Tension. It’s something we all live with, not just on Holy Saturday, which, by the way, is a day the church through the ages really hasn’t known what to do with. (Sadly I recently read where it was actually called Easter Buy Day.)

Let me give you a few examples of tension with which we are all familiar.

Spring’s attempt to pry winter’s bony fingers from its clutch. The weather has been beautifully warm these last days. But a violent storm moves through, bringing with it destruction and a return to cooler air. Buds are blown and lay scattered on the ground; yet the soil holds the warmth of the last few days. Can you sense the tension of one season trying to gain hold on another? Back and forth it goes until one wins.

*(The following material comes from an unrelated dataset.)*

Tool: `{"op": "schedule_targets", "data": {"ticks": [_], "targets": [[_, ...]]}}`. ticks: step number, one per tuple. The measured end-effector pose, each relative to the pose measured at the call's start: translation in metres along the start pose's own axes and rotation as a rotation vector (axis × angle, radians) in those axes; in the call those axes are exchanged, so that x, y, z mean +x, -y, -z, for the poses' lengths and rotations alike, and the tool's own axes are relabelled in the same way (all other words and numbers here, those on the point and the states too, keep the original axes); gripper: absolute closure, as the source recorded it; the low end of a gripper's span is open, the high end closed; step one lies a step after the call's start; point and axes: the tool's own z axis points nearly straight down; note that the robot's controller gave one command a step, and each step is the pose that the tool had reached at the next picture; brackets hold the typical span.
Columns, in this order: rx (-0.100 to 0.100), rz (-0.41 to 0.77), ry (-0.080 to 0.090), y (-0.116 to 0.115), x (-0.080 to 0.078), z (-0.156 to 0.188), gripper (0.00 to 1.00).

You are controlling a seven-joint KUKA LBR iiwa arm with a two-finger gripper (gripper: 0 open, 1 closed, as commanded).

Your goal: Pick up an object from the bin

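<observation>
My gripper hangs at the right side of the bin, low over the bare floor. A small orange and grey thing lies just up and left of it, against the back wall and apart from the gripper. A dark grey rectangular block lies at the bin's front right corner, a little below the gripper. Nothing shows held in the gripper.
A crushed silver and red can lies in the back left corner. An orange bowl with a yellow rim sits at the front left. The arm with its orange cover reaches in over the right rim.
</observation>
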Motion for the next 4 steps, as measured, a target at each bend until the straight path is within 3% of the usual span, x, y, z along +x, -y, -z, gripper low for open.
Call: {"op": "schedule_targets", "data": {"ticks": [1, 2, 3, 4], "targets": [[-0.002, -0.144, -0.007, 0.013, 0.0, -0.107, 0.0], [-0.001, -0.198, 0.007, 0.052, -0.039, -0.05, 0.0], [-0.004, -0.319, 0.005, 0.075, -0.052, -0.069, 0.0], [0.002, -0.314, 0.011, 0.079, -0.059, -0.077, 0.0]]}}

Each morning the light slowly breaks upon the dark; and in the evening, the reverse occurs. Steady moments of mysteriously veiled tension. Sooner or later, one always gives. 


One of my more favorite moments of tension is that juncture when the tide changes. When for just a nanosecond, it stands still in order to make its reversal. I am curious as to what happens at that moment of change. How does that moment happen? Oh, the mind of God. Who can know it? 


In music, a suspended chord that does not resolve allowing tension to hang in the air. It goes unnoticed by no one; not even the most musically illiterate. What does one do with that except to sit with it … and hold the tension.


And the Scriptures themselves bear witness to tension. 


A God who becomes a man.

A King who rides a donkey.

When I am weak, I am strong.

In losing my life, I find it.


And on an even more intense level: what about the cross of Christ itself? Two poles cut from living trees. One vertical and the other laying horizontally on top held by a dynamic display of … tension. A literal example of the true force being played out upon it. A Savior being executed.


And we have come full circle. To Holy Saturday. A day of just sitting with something we don’t know what to do with. The day between the death of Christ and His glorious resurrection. The constant push and pull between great sorrow and exuberant joy. But is this not our constant reality in most any given day or week? We hold joy and grief in the same moment. We love and yet hate. We forgive while still feeling the pain of betrayal. We live in the light and the dark. We experience faith and the lack of. All at the same time. And if we have ever sat at the death bed of a loved one, we know that sacred tension of the here and the there. Of the staying and the going. The push and pull and push again that is common to all mankind.


So what do we do with these things? For sure we can’t deny they don’t exist. To do so would deny our very own existence. What is the answer? May I suggest we learn to live with the tension; to hold those opposing forces and allow them to become creative, life-giving, liberating factors for us. After all, the two opposing forces are not really mutually antagonistic. It’s just the opposite. In fact, from a pianist’s point of view, it’s the tension of the strings that makes the music. My job is to keep them tuned to the proper Pitch.


What sacred tension might you be holding? Are your strings tuned in such a way that they sing?